• _The data_:
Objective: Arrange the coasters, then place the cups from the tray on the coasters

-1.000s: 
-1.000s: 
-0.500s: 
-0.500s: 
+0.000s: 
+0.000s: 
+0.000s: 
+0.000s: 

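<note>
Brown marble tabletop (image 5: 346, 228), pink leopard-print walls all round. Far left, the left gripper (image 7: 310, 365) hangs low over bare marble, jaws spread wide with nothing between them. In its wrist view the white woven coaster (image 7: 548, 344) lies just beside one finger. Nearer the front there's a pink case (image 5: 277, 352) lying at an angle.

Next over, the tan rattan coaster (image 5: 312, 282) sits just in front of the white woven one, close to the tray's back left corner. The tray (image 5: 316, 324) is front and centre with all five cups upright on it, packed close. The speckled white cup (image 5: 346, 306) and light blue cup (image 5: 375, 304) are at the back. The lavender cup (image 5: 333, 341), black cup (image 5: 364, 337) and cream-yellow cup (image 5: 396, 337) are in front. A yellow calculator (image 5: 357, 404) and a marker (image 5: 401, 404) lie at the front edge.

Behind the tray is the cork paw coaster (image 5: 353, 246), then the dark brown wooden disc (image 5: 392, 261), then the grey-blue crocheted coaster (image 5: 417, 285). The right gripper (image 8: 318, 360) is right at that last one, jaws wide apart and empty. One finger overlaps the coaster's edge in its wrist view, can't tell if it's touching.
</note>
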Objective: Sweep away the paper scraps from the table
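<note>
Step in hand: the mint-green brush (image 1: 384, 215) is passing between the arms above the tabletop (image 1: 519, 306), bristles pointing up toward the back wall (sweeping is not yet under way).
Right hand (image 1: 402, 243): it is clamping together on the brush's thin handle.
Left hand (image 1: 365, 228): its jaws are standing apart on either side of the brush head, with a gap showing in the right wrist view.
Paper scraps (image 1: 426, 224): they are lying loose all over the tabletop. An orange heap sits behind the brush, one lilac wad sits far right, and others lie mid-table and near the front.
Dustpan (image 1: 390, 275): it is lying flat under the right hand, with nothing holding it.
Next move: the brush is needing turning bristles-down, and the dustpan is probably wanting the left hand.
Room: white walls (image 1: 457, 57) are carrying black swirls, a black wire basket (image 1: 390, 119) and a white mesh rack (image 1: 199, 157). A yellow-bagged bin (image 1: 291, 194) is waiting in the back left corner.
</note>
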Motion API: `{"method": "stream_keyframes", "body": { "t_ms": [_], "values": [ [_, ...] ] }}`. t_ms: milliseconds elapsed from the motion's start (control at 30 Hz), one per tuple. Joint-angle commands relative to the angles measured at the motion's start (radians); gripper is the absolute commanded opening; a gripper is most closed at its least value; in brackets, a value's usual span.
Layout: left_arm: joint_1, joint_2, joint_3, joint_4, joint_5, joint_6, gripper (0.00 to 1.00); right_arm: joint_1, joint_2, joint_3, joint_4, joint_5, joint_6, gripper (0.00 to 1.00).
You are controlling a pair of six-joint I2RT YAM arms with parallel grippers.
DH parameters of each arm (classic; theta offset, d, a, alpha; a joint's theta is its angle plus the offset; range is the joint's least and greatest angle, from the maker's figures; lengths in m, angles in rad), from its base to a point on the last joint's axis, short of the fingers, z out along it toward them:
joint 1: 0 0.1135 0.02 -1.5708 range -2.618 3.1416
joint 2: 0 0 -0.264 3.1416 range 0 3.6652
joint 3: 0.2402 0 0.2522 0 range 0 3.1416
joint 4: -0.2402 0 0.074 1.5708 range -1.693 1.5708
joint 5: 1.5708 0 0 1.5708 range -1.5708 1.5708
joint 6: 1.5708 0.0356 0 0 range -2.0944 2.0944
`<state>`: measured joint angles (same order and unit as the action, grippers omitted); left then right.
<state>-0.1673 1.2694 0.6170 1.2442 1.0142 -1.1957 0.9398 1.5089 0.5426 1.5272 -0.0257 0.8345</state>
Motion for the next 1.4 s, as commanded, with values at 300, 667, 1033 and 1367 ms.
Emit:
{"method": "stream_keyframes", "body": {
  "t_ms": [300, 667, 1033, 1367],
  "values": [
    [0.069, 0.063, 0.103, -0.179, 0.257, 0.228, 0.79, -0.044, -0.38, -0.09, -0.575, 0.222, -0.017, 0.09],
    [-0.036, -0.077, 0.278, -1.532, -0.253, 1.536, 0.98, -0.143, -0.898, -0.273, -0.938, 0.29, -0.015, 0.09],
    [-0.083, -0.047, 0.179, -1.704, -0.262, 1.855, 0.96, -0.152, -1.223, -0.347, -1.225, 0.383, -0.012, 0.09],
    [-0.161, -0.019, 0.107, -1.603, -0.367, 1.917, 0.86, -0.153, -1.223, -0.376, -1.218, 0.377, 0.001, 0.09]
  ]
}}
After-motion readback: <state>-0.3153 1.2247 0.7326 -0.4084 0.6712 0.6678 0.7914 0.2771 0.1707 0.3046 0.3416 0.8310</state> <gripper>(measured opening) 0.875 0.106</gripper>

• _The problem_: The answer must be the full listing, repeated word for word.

• _Written solution_:
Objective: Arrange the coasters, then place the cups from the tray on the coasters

-1.000s: 
-1.000s: 
-0.500s: 
-0.500s: 
+0.000s: 
+0.000s: 
+0.000s: 
+0.000s: 

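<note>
Brown marble tabletop (image 5: 346, 228), pink leopard-print walls all round. Far left, the left gripper (image 7: 310, 365) hangs low over bare marble, jaws spread wide with nothing between them. In its wrist view the white woven coaster (image 7: 548, 344) lies just beside one finger. Nearer the front there's a pink case (image 5: 277, 352) lying at an angle.

Next over, the tan rattan coaster (image 5: 312, 282) sits just in front of the white woven one, close to the tray's back left corner. The tray (image 5: 316, 324) is front and centre with all five cups upright on it, packed close. The speckled white cup (image 5: 346, 306) and light blue cup (image 5: 375, 304) are at the back. The lavender cup (image 5: 333, 341), black cup (image 5: 364, 337) and cream-yellow cup (image 5: 396, 337) are in front. A yellow calculator (image 5: 357, 404) and a marker (image 5: 401, 404) lie at the front edge.

Behind the tray is the cork paw coaster (image 5: 353, 246), then the dark brown wooden disc (image 5: 392, 261), then the grey-blue crocheted coaster (image 5: 417, 285). The right gripper (image 8: 318, 360) is right at that last one, jaws wide apart and empty. One finger overlaps the coaster's edge in its wrist view, can't tell if it's touching.
</note>
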Objective: Sweep away the paper scraps from the table
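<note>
Step in hand: the mint-green brush (image 1: 384, 215) is passing between the arms above the tabletop (image 1: 519, 306), bristles pointing up toward the back wall (sweeping is not yet under way).
Right hand (image 1: 402, 243): it is clamping together on the brush's thin handle.
Left hand (image 1: 365, 228): its jaws are standing apart on either side of the brush head, with a gap showing in the right wrist view.
Paper scraps (image 1: 426, 224): they are lying loose all over the tabletop. An orange heap sits behind the brush, one lilac wad sits far right, and others lie mid-table and near the front.
Dustpan (image 1: 390, 275): it is lying flat under the right hand, with nothing holding it.
Next move: the brush is needing turning bristles-down, and the dustpan is probably wanting the left hand.
Room: white walls (image 1: 457, 57) are carrying black swirls, a black wire basket (image 1: 390, 119) and a white mesh rack (image 1: 199, 157). A yellow-bagged bin (image 1: 291, 194) is waiting in the back left corner.
</note>
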Motion API: `{"method": "stream_keyframes", "body": { "t_ms": [_], "values": [ [_, ...] ] }}`. t_ms: milliseconds elapsed from the motion's start (control at 30 Hz), one per tuple. Joint-angle commands relative to the angles measured at the motion's start (radians); gripper is the absolute commanded opening; a gripper is most closed at its least value; in brackets, a value's usual span.
Layout: left_arm: joint_1, joint_2, joint_3, joint_4, joint_5, joint_6, gripper (0.00 to 1.00); right_arm: joint_1, joint_2, joint_3, joint_4, joint_5, joint_6, gripper (0.00 to 1.00).
You are controlling a pair of six-joint I2RT YAM arms with parallel grippers.
DH parameters of each arm (classic; theta offset, d, a, alpha; a joint's theta is its angle plus the offset; range is the joint's least and greatest angle, from the maker's figures; lengths in m, angles in rad), from its base to a point on the last joint's axis, short of the fingers, z out along it toward them:
joint 1: 0 0.1135 0.02 -1.5708 range -2.618 3.1416
joint 2: 0 0 -0.264 3.1416 range 0 3.6652
joint 3: 0.2402 0 0.2522 0 range 0 3.1416
joint 4: -0.2402 0 0.074 1.5708 range -1.693 1.5708
joint 5: 1.5708 0 0 1.5708 range -1.5708 1.5708
joint 6: 1.5708 0.0356 0 0 range -2.0944 2.0944
`<state>`: measured joint angles (same order and unit as the action, grippers omitted); left then right.
<state>-0.1673 1.2694 0.6170 1.2442 1.0142 -1.1957 0.9398 1.5089 0.5426 1.5272 -0.0257 0.8345</state>
Motion for the next 1.4 s, as commanded, with values at 300, 667, 1033 and 1367 ms.
Emit:
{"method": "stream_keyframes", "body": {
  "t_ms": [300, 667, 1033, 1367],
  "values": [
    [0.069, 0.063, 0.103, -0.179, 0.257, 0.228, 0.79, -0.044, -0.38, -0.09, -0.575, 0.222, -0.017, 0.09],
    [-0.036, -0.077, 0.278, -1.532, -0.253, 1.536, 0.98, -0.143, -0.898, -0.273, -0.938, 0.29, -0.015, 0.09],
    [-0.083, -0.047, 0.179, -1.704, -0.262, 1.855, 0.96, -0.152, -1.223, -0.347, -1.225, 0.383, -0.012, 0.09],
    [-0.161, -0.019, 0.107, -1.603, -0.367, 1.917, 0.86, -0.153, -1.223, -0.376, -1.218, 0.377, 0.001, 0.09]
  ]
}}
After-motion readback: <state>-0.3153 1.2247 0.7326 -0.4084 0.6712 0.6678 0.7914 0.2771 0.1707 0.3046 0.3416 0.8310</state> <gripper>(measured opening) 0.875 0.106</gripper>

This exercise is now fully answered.